Your answer should consist of the lines below that hold the word "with".
--------------------
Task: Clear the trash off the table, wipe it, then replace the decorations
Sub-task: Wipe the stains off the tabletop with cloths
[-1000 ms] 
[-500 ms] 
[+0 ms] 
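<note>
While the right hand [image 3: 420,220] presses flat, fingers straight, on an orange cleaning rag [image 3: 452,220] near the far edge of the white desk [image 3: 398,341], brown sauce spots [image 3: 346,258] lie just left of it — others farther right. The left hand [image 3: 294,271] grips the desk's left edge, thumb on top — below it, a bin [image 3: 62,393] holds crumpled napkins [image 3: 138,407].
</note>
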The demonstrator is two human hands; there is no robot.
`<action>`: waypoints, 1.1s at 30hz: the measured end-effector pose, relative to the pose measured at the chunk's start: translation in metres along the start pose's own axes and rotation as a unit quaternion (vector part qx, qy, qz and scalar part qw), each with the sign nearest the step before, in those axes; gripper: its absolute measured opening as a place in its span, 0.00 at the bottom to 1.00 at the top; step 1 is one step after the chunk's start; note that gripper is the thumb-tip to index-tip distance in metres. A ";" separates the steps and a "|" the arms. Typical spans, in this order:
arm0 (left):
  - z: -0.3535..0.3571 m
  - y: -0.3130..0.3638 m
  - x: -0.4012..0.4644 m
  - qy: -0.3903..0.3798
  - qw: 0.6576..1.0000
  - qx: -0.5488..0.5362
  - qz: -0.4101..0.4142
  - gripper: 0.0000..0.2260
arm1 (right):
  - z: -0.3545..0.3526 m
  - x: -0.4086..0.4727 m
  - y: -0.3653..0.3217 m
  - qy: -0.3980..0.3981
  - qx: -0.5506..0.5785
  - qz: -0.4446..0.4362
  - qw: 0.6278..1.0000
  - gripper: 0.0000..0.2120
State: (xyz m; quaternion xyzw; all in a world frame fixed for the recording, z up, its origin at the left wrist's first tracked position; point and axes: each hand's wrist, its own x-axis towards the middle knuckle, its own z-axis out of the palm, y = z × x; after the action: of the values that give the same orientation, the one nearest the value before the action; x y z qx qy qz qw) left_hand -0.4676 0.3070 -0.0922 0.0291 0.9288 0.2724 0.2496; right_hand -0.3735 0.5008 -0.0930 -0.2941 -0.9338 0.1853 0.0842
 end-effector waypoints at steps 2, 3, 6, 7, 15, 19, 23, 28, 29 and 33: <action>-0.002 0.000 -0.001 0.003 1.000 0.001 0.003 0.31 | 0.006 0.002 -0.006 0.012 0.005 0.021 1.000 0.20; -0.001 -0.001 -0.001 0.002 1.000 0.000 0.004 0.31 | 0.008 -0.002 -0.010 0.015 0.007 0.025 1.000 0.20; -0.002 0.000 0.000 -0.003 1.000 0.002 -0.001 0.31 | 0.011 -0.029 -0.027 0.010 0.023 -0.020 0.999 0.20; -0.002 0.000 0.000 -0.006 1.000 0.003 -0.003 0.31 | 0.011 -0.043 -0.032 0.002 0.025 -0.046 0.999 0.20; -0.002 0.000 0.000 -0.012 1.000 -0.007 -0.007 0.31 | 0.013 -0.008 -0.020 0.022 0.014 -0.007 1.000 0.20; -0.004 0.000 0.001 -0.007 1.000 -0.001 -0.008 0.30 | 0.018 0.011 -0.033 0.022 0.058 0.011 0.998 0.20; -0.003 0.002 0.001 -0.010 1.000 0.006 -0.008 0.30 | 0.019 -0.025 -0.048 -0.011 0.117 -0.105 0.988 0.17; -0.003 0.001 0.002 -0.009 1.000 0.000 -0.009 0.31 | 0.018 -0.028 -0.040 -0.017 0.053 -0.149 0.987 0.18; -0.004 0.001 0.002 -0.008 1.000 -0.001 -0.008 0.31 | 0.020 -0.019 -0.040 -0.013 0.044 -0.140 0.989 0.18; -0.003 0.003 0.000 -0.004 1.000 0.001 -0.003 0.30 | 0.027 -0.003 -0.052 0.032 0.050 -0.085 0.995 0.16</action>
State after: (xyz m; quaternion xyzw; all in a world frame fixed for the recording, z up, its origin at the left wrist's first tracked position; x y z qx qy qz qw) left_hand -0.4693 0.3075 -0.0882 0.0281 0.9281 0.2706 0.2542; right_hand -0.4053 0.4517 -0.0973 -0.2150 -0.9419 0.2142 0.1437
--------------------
Reply to the task:
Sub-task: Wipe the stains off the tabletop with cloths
`<action>`: waypoints, 1.1s at 30hz: the measured end-effector pose, relative to the pose measured at the chunk's start: translation in metres along the start pose's own axes and rotation as a unit quaternion (vector part qx, qy, qz and scalar part qw), each with the sign nearest the step before, in those axes; gripper: its absolute measured opening as a place in its span, 0.00 at the bottom to 1.00 at the top; step 1 is one step after the chunk's start; note that gripper is the thumb-tip to index-tip distance in metres. A ";" separates the steps and a "|" the arms. Typical spans, in this order:

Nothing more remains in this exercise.